La manière d'écrire de Chopin est très révélatrice en général dans ses oeuvres, et quand il faut être très expressif, c'est très perceptible : l'accompagnement qui laisse un peu plus de place, les inflexions suggérées par la ligne mélodique, les modulations. Ici rien de tout ça. Alors en faire, pourquoi ? Juste parce que c'est du Chopin ?
Je ne comprends pas de quoi tu parles. Si Chopin veut que ça soit joué de façon expressive, il marque expressivo. Et il ne le marque pas si souvent que ça.

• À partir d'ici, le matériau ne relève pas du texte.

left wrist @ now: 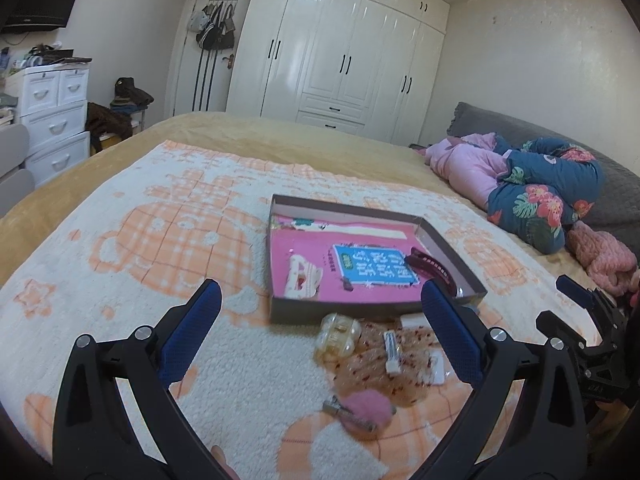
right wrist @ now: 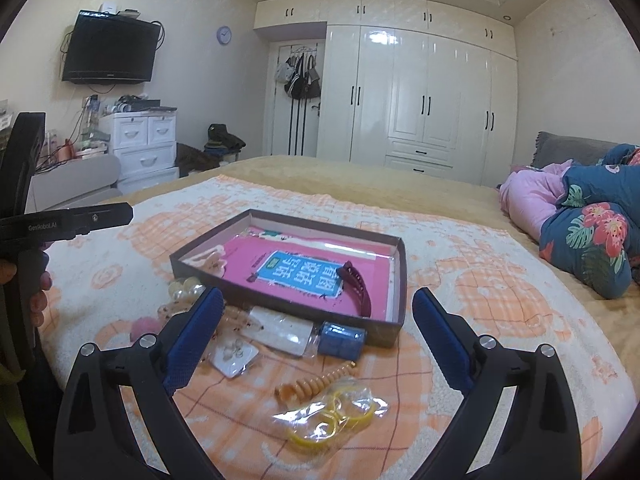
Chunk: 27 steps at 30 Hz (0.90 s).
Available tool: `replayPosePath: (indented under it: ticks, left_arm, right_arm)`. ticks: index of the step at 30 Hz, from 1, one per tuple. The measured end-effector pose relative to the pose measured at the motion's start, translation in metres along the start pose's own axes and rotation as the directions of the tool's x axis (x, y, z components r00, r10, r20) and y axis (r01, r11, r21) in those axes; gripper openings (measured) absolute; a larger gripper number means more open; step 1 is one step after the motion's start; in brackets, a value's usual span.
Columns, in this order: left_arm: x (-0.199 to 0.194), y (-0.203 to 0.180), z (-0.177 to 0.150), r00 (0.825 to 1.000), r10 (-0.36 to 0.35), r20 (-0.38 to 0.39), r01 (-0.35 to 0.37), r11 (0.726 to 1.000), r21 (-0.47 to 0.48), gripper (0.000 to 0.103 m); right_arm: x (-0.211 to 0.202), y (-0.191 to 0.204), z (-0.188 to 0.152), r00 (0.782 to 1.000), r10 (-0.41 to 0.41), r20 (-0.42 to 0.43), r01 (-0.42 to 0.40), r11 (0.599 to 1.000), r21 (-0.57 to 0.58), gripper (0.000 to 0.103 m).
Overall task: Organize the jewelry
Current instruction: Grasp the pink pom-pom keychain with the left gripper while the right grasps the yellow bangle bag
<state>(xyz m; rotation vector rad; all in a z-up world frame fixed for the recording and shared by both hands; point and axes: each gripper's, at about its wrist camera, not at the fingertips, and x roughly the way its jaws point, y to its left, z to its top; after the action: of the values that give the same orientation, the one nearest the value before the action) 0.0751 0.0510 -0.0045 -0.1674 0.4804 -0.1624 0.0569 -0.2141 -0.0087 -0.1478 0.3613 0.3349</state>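
Left-wrist view: left gripper (left wrist: 320, 308) gapes empty; pink pom-pom clip (left wrist: 362, 410) lies at five o'clock, long axis crosswise, tray (left wrist: 376, 307) at twelve. Right-wrist view: right gripper (right wrist: 318, 312), jaws wide and empty, has bagged yellow rings (right wrist: 334, 416) at six o'clock, nearer this hand.

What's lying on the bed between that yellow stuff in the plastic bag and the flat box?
In the right wrist view, an orange spiral hair tie and a small blue box lie between the bagged yellow rings and the tray.
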Motion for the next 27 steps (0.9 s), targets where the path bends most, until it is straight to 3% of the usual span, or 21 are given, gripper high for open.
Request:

De plus je trouve que tu exagères la simplicité de l'écriture. C'est certes simple à l'oeil mais il y a énormément de choses à creuser dans les relations entre cette ligne statique et les harmonies glissantes qui la sous-tendent , ces tensions qui se résolvent par de nouvelles et qui éclairent à chaque fois la même note d'une nouvelle lumière. C'est très subtil et très organique en fait. Et ça reste une plainte. Et j'aimerais savoir sur quels critères tu te bases pour dire que "c'est si peu chopinien"?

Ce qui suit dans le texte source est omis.